### Directions
Restate the whole listing exactly.

### Data section
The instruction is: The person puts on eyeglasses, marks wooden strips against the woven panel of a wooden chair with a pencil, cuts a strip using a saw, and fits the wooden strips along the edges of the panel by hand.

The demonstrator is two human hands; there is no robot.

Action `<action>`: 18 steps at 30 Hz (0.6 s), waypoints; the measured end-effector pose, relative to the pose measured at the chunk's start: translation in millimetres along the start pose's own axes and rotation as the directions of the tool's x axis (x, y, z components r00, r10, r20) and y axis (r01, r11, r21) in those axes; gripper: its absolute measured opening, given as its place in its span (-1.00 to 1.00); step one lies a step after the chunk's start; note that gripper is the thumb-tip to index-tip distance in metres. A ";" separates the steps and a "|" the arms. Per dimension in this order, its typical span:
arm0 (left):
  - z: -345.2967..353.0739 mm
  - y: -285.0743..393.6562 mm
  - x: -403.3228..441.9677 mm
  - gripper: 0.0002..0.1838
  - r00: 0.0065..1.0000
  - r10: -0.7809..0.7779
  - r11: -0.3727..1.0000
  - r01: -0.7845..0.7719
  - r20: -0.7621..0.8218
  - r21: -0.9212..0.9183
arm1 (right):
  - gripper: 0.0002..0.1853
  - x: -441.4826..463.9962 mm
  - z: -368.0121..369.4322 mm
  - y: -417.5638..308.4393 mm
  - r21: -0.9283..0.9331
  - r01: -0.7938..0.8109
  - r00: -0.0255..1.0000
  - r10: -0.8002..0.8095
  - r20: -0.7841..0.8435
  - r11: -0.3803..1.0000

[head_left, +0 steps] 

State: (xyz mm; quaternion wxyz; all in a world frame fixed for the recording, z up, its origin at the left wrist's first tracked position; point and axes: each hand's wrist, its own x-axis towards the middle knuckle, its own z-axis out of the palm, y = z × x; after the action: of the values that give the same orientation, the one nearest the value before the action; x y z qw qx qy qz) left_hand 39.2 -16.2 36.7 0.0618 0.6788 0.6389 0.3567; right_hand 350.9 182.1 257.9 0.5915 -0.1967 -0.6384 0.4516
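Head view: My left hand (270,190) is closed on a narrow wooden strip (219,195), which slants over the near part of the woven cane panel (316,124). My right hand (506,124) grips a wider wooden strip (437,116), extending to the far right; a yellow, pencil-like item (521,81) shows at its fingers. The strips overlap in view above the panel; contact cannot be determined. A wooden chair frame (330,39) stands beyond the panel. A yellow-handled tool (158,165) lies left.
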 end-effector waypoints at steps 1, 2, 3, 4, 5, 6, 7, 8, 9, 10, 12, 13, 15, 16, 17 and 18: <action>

### Your solution
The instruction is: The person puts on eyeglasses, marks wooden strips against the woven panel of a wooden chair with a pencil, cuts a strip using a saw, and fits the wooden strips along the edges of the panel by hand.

The demonstrator is two human hands; there is no robot.

Action `<action>`: 18 steps at 30 Hz (0.6 s), waypoints; the measured end-effector pose, relative to the pose measured at the chunk's start: translation in millimetres along the start pose's own axes and rotation as the directions of the tool's x axis (x, y, z components r00, r10, r20) and y axis (r01, r11, r21) in those axes; gripper: its absolute measured opening, given as its place in its span (-1.00 to 1.00); step one lies a step after the chunk's start; note that gripper is the thumb-tip to index-tip distance in metres. A ";" separates the steps and a "|" the arms. Per dimension in this order, its typical span:
arm0 (left):
  - z: -345.2967..353.0739 mm
  - y: -285.0743..393.6562 mm
  - x: -403.3228..441.9677 mm
  - gripper: 0.0002..0.1838
  - r00: 0.0065..1.0000
  - r10: -0.7809..0.7779
  - r11: -0.3727..1.0000
  - r01: -0.7845..0.7719
  - r20: -0.7621..0.8218
  - r21: -0.9212..0.9183
arm1 (right):
  - gripper: 0.0002..0.1853
  - x: -441.4826..463.9962 mm
  - z: -368.0121..369.4322 mm
  - y: -417.5638..308.4393 mm
  - r21: -0.9283..0.9331
  - r01: -0.7938..0.8109
  - r00: -0.0255..1.0000
  - r10: -0.8002..0.8095
  - r20: -0.7841..0.8435
  - r11: -0.3803..1.0000

[head_left, +0 steps] 

State: (xyz mm; quaternion wxyz; all in a world frame fixed for the recording, z up, its origin at the left wrist's first tracked position; point and axes: each hand's wrist, its own x-axis towards the middle knuckle, its own z-axis out of the palm, y = z × x; after the action: of the values that give the same orientation, the one nearest the value before the action; x y z qw qx qy qz) left_hand 39.2 -16.2 36.7 0.0618 0.6788 0.6389 0.3567; right_hand 350.9 182.1 257.9 0.5915 -0.1967 -0.6384 0.4516
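Head view: My left hand (270,190) is closed on a narrow wooden strip (219,195), which slants over the near part of the woven cane panel (316,124). My right hand (506,124) grips a wider wooden strip (437,116), extending to the far right; a yellow, pencil-like item (521,81) shows at its fingers. The strips overlap in view above the panel; contact cannot be determined. A wooden chair frame (330,39) stands beyond the panel. A yellow-handled tool (158,165) lies left.
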 end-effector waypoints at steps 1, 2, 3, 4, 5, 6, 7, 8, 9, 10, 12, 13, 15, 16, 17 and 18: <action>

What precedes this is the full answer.